> Your objective
Look for "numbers" in the records and copy every line that has it.

> Entries supplied
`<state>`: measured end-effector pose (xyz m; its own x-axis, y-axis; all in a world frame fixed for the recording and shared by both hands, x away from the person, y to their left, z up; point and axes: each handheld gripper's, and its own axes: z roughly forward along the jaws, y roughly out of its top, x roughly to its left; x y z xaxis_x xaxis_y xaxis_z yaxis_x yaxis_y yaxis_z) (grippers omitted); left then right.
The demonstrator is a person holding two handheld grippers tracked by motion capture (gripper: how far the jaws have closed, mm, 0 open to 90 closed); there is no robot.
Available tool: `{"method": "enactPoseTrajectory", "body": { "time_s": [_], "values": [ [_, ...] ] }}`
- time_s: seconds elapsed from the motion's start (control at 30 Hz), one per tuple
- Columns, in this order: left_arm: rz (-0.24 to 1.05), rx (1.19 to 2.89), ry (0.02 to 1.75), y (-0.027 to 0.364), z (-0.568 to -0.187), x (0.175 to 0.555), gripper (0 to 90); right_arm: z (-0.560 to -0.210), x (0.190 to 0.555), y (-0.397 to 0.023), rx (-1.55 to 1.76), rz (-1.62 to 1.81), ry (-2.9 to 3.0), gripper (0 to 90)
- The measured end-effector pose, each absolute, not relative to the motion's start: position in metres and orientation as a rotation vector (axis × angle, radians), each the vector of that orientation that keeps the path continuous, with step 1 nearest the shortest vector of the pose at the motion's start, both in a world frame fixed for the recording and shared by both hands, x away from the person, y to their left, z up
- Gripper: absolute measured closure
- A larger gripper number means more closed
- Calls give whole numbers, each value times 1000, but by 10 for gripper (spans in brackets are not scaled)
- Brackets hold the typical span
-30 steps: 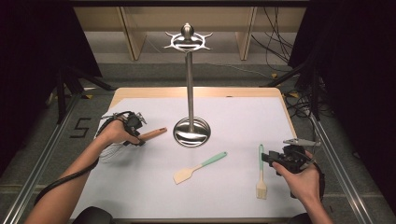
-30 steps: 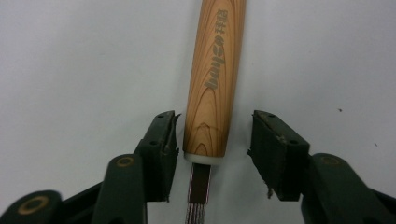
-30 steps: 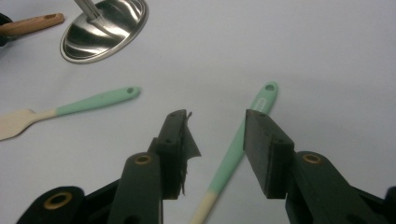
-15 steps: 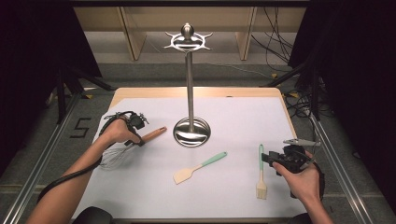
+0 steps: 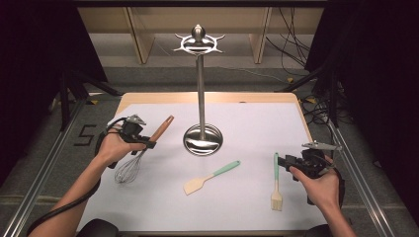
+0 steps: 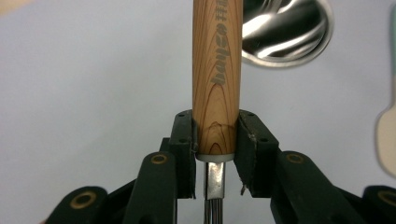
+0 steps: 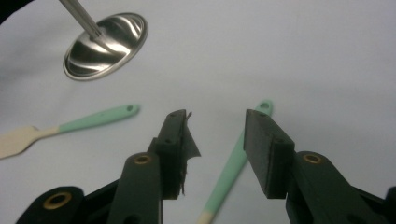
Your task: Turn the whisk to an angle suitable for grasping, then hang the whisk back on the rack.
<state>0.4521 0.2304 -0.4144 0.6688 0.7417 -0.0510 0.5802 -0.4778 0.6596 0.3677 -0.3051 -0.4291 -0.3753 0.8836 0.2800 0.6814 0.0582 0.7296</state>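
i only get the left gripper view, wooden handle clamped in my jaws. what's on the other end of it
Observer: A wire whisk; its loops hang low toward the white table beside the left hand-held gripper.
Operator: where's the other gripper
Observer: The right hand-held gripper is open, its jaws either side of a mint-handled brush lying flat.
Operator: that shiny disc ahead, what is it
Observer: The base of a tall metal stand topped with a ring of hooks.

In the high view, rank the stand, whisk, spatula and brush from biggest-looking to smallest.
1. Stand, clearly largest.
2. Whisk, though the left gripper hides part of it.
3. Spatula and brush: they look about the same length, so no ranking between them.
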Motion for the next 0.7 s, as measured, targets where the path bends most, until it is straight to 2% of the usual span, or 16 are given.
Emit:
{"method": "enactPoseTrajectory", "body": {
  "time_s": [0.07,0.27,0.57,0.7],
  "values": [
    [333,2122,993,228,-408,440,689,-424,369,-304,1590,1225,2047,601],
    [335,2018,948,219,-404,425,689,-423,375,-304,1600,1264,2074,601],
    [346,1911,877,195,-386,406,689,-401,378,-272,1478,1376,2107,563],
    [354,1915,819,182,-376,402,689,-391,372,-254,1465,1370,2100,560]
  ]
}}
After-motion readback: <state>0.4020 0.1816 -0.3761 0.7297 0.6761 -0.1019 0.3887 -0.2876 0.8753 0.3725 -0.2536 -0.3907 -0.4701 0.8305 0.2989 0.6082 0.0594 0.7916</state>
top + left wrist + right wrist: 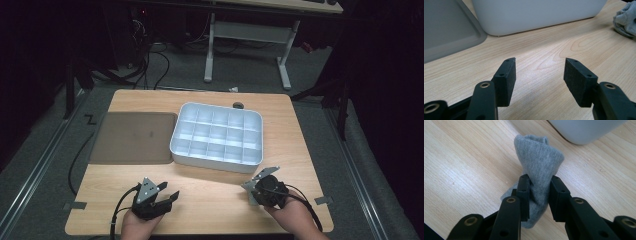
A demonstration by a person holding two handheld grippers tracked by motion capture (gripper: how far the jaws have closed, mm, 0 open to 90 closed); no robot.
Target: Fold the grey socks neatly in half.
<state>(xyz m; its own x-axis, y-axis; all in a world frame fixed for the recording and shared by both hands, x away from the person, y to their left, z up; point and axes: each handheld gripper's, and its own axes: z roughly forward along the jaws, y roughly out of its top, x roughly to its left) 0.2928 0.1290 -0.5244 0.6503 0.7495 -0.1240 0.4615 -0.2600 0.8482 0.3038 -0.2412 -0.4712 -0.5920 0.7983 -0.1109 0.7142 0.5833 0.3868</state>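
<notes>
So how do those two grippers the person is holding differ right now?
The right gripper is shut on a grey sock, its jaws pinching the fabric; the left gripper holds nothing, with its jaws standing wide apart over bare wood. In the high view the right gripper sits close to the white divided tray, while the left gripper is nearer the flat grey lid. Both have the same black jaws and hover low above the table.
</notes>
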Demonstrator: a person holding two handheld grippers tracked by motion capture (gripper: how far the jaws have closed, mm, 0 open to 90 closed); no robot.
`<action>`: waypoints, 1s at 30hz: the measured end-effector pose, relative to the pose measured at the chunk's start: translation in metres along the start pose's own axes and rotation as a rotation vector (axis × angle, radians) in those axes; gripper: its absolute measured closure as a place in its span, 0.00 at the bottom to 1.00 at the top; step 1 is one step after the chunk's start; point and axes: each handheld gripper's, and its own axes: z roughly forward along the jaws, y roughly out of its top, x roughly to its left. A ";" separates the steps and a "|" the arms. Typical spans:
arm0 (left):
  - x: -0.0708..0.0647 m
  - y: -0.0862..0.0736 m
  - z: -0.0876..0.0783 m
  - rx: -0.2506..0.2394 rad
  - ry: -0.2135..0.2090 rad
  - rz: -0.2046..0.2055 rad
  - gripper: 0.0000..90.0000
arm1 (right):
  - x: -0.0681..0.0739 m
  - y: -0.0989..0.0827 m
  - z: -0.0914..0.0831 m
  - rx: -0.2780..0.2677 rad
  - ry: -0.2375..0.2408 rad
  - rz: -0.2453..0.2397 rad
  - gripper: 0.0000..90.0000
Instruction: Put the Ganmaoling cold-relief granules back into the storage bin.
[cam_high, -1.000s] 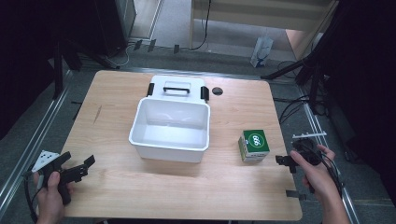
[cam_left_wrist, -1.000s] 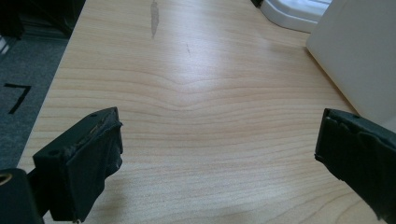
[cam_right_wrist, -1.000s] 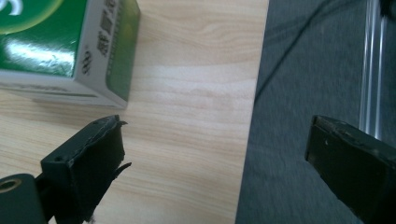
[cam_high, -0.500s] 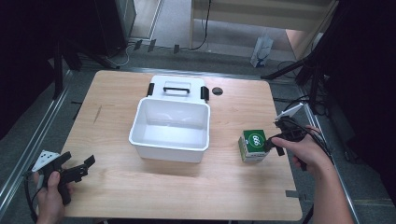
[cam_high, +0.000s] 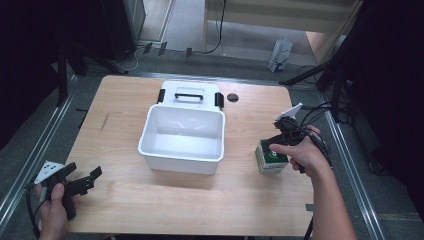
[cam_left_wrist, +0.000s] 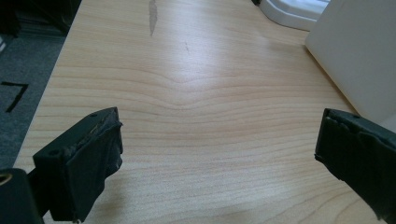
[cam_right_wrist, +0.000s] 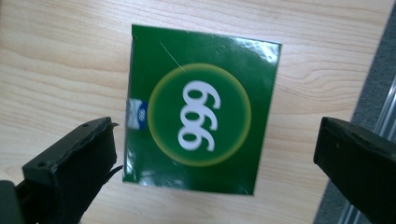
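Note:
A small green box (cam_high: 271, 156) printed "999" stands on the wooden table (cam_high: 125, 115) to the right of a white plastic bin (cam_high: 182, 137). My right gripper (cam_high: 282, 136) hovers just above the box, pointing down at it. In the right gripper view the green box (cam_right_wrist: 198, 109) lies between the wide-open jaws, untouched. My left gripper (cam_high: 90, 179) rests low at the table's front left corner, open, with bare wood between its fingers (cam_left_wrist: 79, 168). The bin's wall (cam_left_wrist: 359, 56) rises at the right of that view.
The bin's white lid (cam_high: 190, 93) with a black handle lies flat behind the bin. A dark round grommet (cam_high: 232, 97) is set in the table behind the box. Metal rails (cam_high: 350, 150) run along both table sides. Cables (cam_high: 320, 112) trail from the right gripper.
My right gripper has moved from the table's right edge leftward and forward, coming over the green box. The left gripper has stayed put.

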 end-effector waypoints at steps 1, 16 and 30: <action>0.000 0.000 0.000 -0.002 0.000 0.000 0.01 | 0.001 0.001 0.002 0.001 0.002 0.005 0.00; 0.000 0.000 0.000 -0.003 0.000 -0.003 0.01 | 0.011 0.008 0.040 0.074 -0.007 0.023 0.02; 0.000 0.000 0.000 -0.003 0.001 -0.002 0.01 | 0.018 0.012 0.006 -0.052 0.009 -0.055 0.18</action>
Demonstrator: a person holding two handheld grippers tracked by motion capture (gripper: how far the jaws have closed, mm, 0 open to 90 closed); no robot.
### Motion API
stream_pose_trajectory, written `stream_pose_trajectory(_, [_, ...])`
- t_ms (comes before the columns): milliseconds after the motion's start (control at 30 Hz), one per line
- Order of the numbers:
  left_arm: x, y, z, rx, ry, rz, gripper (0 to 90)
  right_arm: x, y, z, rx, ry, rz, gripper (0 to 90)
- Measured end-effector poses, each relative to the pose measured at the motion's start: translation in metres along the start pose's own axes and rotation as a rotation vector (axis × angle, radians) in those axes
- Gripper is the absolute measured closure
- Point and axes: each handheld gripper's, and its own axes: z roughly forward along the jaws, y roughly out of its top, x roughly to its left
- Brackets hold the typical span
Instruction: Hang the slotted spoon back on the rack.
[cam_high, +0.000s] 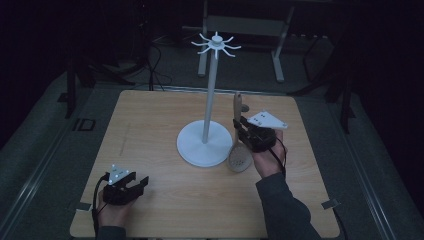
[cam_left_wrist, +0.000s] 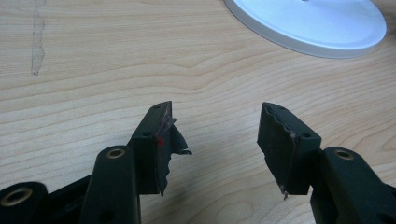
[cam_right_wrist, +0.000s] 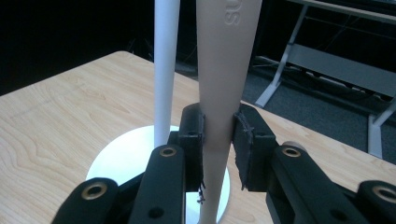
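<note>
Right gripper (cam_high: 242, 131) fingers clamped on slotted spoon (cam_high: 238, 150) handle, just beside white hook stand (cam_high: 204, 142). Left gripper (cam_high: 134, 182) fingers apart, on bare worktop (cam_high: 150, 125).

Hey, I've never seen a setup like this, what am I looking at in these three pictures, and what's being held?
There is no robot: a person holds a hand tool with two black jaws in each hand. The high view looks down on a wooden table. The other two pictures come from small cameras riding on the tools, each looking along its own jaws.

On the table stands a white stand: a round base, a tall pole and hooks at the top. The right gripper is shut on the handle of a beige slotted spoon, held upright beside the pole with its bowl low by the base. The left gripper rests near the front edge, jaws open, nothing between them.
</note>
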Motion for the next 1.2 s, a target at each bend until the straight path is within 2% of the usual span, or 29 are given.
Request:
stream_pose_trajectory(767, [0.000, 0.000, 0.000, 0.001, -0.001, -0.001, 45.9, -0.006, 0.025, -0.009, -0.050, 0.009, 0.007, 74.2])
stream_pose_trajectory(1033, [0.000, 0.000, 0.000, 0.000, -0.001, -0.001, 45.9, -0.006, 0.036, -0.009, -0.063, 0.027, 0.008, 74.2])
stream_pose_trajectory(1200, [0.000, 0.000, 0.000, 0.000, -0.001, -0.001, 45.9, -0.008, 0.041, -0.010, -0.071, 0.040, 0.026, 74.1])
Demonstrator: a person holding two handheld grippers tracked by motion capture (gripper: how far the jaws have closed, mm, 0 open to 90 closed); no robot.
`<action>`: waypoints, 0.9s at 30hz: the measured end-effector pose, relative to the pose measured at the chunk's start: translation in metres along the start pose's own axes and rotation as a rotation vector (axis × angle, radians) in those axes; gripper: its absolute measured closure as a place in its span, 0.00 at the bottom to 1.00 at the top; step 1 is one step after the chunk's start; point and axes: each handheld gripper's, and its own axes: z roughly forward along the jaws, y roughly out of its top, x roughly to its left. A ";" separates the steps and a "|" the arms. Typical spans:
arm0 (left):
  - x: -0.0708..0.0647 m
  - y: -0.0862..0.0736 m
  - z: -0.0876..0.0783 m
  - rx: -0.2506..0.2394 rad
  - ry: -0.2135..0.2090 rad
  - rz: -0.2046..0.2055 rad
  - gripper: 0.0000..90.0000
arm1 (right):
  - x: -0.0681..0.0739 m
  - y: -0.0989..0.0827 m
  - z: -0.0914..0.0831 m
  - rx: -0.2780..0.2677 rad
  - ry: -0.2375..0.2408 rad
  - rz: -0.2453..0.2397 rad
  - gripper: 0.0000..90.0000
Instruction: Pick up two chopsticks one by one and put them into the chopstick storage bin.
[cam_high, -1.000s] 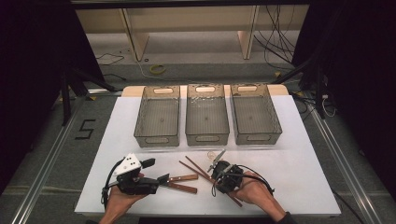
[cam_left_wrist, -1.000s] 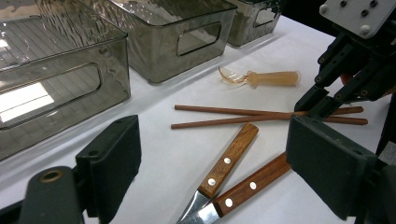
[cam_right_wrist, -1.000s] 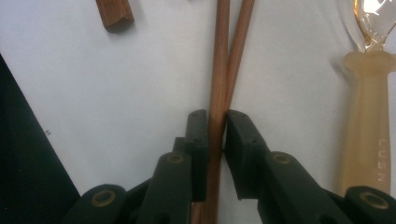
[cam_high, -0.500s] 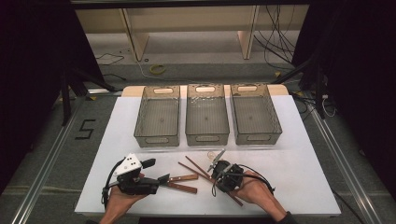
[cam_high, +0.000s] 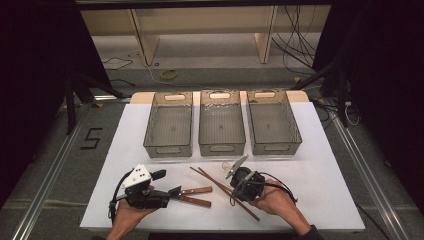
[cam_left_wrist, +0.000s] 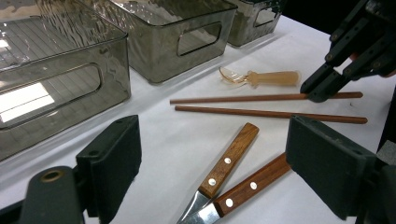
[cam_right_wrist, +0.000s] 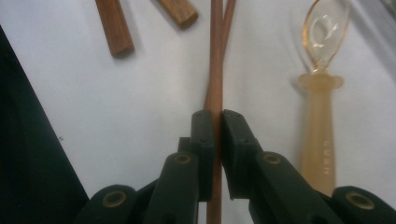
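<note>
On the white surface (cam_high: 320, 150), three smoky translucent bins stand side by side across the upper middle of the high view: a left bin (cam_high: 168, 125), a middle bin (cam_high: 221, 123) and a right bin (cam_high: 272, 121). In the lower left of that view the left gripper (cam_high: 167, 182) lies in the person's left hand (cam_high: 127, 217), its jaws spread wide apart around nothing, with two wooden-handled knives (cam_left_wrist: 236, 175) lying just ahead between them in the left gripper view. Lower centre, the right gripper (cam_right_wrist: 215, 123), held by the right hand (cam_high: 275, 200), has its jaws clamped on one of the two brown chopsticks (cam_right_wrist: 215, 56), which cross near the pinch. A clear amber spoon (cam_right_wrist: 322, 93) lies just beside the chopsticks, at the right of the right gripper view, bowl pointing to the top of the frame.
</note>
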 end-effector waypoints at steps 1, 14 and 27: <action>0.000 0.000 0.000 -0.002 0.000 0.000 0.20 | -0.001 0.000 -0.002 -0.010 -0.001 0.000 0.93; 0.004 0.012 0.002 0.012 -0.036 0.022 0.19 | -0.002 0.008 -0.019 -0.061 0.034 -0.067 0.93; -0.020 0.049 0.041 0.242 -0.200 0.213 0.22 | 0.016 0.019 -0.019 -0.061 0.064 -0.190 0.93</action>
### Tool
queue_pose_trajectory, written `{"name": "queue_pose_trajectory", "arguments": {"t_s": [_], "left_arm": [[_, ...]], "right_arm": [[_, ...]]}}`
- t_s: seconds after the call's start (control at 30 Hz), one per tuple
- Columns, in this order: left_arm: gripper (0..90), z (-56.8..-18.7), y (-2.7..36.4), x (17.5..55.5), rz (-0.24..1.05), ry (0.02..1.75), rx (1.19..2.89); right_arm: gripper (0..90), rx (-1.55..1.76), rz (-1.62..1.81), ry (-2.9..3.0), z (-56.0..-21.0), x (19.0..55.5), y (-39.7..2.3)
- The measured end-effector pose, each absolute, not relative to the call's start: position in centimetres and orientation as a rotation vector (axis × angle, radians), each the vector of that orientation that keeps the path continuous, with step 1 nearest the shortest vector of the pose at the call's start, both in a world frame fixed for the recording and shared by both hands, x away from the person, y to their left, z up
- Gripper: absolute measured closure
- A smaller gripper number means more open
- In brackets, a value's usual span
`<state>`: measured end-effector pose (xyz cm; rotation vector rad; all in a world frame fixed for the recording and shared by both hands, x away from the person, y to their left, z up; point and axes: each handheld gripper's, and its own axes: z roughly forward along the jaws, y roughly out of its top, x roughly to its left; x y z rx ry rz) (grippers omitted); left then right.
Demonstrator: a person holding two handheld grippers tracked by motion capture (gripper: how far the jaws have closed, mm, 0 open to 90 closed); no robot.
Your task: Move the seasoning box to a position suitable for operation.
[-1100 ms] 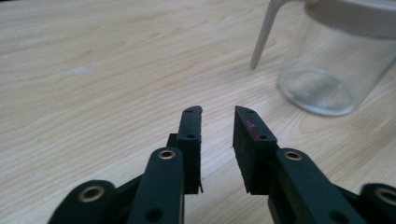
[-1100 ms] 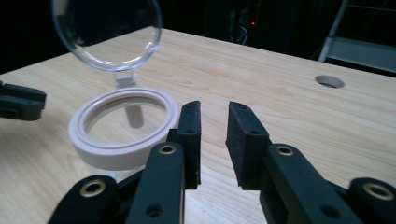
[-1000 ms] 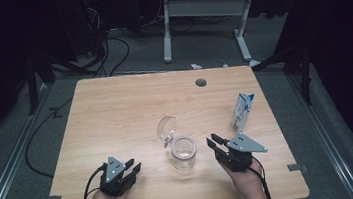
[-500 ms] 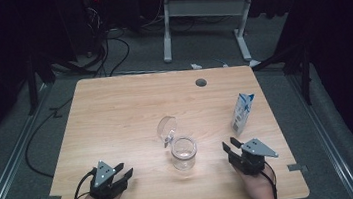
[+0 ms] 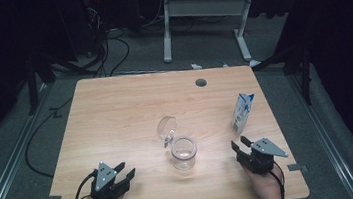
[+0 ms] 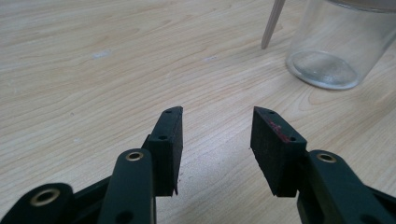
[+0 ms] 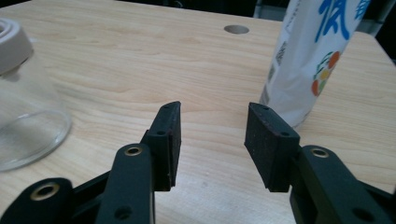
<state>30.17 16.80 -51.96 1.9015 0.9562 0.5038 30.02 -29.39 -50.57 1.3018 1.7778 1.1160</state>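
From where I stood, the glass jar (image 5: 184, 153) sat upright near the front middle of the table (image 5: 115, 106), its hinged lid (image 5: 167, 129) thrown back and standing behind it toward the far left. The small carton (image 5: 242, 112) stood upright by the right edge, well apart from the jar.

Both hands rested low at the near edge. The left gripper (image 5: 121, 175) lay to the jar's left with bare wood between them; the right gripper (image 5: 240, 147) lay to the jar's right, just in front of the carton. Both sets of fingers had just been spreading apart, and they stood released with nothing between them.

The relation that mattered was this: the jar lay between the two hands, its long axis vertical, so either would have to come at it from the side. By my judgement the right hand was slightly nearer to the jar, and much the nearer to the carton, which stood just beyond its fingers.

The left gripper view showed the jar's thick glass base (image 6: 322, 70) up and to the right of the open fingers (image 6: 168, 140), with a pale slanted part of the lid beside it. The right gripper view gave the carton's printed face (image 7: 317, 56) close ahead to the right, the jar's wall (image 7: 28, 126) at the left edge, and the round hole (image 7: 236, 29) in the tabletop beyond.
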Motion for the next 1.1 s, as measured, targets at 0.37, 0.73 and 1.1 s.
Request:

> The answer
- Calls give whole numbers, each value times 1000, but by 10 for gripper (spans in brackets are not scaled)
- Order of the numbers:

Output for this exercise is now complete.